With the images removed, write out every line below exactly.

☆ ☆ ☆

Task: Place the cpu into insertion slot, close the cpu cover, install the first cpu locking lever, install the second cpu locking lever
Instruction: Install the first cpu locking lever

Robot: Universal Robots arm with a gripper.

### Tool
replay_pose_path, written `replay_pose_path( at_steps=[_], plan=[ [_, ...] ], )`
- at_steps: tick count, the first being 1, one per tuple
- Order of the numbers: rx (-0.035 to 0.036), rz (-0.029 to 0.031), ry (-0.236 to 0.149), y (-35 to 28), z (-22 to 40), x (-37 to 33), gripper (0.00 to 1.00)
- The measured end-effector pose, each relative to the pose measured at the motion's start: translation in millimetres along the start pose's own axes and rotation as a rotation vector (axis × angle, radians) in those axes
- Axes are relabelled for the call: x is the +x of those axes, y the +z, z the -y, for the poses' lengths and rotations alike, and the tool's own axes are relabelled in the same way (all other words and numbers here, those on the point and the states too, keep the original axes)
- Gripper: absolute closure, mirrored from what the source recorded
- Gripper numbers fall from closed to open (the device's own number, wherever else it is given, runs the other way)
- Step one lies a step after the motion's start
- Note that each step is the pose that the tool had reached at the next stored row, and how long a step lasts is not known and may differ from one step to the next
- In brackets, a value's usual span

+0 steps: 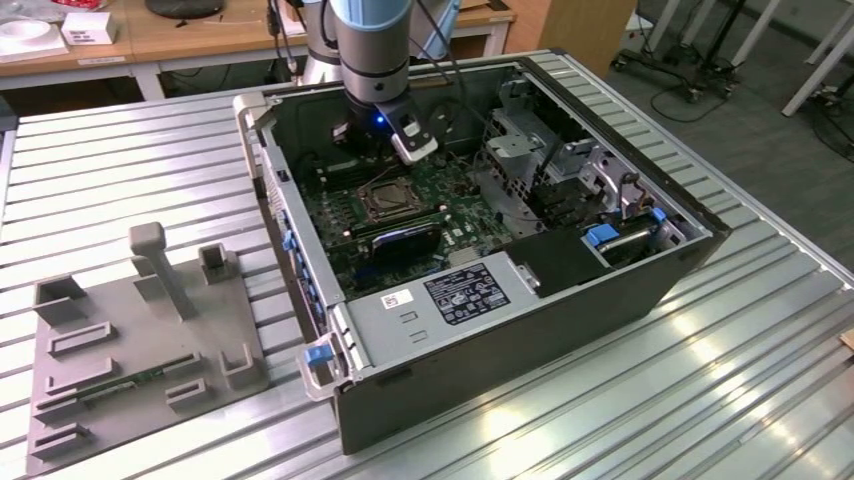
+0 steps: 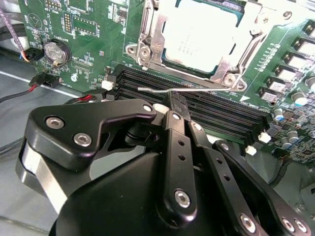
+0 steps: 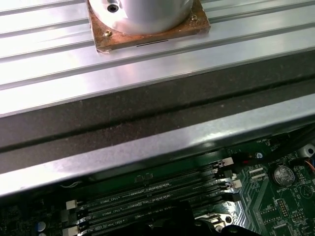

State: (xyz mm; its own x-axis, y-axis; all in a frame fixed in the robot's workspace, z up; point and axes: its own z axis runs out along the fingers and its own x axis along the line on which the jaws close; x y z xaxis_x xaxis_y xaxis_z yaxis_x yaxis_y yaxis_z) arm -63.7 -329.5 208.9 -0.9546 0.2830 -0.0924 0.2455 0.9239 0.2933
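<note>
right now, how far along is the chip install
Looks done: the chip sits in the socket, and the metal cover frame lies closed over its edges. In hand: the gripper is right at the thin lever that runs between the socket and the memory slots. Left: the latching. I cannot tell whether this lever is hooked down yet.

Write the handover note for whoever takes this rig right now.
Gripper: shut, tip at the lever that lies between the slot and the memory slots.
Cpu sits in the slot, and the cover is down over it.
Done: cpu placed, cover closed.
Left: the levers. Whether either is latched cannot be told.
</note>
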Motion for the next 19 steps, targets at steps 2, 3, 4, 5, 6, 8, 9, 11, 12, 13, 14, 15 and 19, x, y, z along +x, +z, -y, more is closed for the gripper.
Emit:
replay_pose_path(
  at_steps=[2, 3, 4, 5, 6, 8, 9, 11, 12, 13, 14, 15, 19],
  plan=[
    [0.0001, 0.0, 0.0, 0.3, 0.1, 0.0, 0.89],
    [0.0, 0.0, 0.0, 0.4, 0.6, -0.3, 0.89],
    [0.0001, 0.0, 0.0, 0.7, 0.8, -0.3, 0.89],
    [0.0001, 0.0, 0.0, 0.7, 0.8, -0.3, 0.89],
    [0.0001, 0.0, 0.0, 0.8, 0.8, -0.3, 0.89],
    [-0.0003, 0.0, 0.0, 1.5, 0.9, -0.6, 0.89],
    [-0.0001, 0.0, 0.0, 1.8, 0.9, -0.8, 0.89],
    [0.0, 0.0, 0.0, 2.4, 1.0, -1.2, 0.89],
    [0.0001, -0.0001, 0.0, 2.7, 1.0, -1.3, 0.89],
    [0.0001, 0.0, 0.0, 3.0, 1.0, -1.5, 0.89],
    [0.0001, -0.0001, 0.0, 3.3, 1.0, -1.8, 0.89],
    [0.0001, -0.0001, 0.0, 3.6, 1.0, -2.1, 0.89],
    [0.0001, 0.0, 0.0, 4.1, 1.1, -2.7, 0.89]
  ],
)
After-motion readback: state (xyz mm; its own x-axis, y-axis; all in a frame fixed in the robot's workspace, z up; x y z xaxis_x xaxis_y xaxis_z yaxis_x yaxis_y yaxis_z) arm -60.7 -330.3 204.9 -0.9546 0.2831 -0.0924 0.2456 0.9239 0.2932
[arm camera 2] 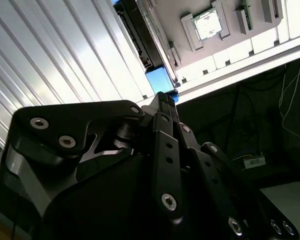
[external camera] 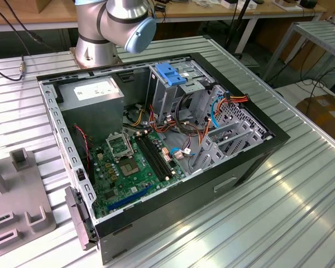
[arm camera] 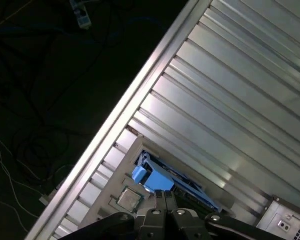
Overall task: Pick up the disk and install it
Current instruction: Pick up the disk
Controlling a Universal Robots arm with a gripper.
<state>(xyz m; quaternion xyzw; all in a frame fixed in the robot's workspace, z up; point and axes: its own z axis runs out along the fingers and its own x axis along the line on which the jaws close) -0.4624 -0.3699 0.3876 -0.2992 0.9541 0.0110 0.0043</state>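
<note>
The disk (arm camera: 162,177) is a dark slab in a blue plastic carrier. It stands on edge in a grey fixture (arm camera: 112,175) by the edge of the ribbed metal table. In the second wrist view the disk (arm camera 2: 140,35) shows its dark side, with the blue carrier at its near end. My gripper (arm camera: 164,194) hangs just over that blue end, its black fingers pressed together with nothing between them. The fingertips (arm camera 2: 162,100) line up with the carrier's corner; whether they touch it I cannot tell.
An open computer case (external camera: 279,142) lies on the table (external camera: 301,212), with a blue ridged handle (external camera: 170,72) on its drive cage and the arm's base behind it. The grey fixture (external camera: 17,190) also holds a processor chip (arm camera 2: 208,24). Past the table edge lies dark floor with cables (arm camera: 40,100).
</note>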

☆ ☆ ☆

### Exercise solution
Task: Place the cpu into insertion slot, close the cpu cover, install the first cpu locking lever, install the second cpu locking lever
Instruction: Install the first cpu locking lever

Robot: Universal Robots arm with a gripper.

### Tool
replay_pose_path, written `replay_pose_path( at_steps=[_], plan=[ [_, ...] ], )`
- at_steps: tick count, the first being 1, one per tuple
- Order of the numbers: rx (-0.035 to 0.036), rz (-0.029 to 0.031), ry (-0.236 to 0.149), y (-35 to 28), z (-22 to 40), x (-37 to 33), gripper (0.00 to 1.00)
- The measured end-effector pose, each relative to the pose measured at the motion's start: translation in millimetres along the start pose's own axes and rotation as a rotation vector (axis × angle, radians) in those axes
- Axes are relabelled for the call: x is the +x of those axes, y the +z, z the -y, for the poses' lengths and rotations alike, and the tool's own axes are relabelled in the same way (all other words and numbers here, those on the point and the states too, keep the original axes)
- Gripper: absolute closure, mirrored from what the source recorded
- Gripper numbers fall from closed to open (the device's own number, wherever else it is given, runs the other way)
- Step one lies a step after the motion's start
- Note that each step is the pose that the tool had reached at the next stored row, and how long a step lasts is not known and may differ from one step to the next
- In brackets, a value's usual span

+0 steps: 
+0 steps: 
+0 steps: 

State: (xyz mm; its own x-axis, y-axis; all in a frame fixed in the robot's workspace, z up; point and axes: its own z axis runs out along the fingers and its own x axis along the line on which the jaws close; x y z xaxis_x xaxis_y xaxis_z yaxis_x yaxis_y yaxis_z) arm -63.7 -329.5 208.9 -0.9546 0.2830 -0.0924 0.2455 0.9239 0.2933
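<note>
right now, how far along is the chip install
Looks done: the chip sits in the socket, and the metal cover frame lies closed over its edges. In hand: the gripper is right at the thin lever that runs between the socket and the memory slots. Left: the latching. I cannot tell whether this lever is hooked down yet.

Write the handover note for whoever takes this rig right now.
Gripper: shut, tip at the lever that lies between the slot and the memory slots.
Cpu sits in the slot, and the cover is down over it.
Done: cpu placed, cover closed.
Left: the levers. Whether either is latched cannot be told.
</note>
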Motion for the next 19 steps, targets at steps 2, 3, 4, 5, 6, 8, 9, 11, 12, 13, 14, 15 and 19, x, y, z along +x, +z, -y, more is closed for the gripper.
Emit:
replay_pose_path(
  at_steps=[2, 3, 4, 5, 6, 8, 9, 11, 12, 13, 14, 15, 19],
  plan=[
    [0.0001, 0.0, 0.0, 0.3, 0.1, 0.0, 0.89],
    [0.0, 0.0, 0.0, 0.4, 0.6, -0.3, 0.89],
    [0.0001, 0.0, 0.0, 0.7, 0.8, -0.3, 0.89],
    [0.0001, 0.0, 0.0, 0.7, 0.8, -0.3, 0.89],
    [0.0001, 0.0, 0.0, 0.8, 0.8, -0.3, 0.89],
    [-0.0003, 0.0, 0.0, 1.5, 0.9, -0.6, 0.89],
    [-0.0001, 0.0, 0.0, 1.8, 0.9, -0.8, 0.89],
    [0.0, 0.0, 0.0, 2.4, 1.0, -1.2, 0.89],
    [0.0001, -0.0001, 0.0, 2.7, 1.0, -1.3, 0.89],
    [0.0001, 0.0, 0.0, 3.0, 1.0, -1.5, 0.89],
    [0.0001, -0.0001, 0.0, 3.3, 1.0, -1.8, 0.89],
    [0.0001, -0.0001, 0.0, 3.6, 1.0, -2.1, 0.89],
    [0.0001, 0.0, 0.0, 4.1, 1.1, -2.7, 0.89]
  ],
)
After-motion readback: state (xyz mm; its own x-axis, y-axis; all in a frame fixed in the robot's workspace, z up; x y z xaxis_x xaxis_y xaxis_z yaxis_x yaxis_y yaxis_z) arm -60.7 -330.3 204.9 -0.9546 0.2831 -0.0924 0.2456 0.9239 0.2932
[arm camera 2] 
[external camera] 
[arm camera] 
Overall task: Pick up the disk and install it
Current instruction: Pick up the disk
Controlling a Universal Robots arm with a gripper.
<state>(xyz m; quaternion xyzw; all in a frame fixed in the robot's workspace, z up; point and axes: its own z axis runs out along the fingers and its own x axis along the line on which the jaws close) -0.4624 -0.3699 0.3876 -0.2992 0.9541 0.0110 0.0043</state>
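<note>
The disk (arm camera: 162,177) is a dark slab in a blue plastic carrier. It stands on edge in a grey fixture (arm camera: 112,175) by the edge of the ribbed metal table. In the second wrist view the disk (arm camera 2: 140,35) shows its dark side, with the blue carrier at its near end. My gripper (arm camera: 164,194) hangs just over that blue end, its black fingers pressed together with nothing between them. The fingertips (arm camera 2: 162,100) line up with the carrier's corner; whether they touch it I cannot tell.
An open computer case (external camera: 279,142) lies on the table (external camera: 301,212), with a blue ridged handle (external camera: 170,72) on its drive cage and the arm's base behind it. The grey fixture (external camera: 17,190) also holds a processor chip (arm camera 2: 208,24). Past the table edge lies dark floor with cables (arm camera: 40,100).
</note>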

This answer has now been given in full.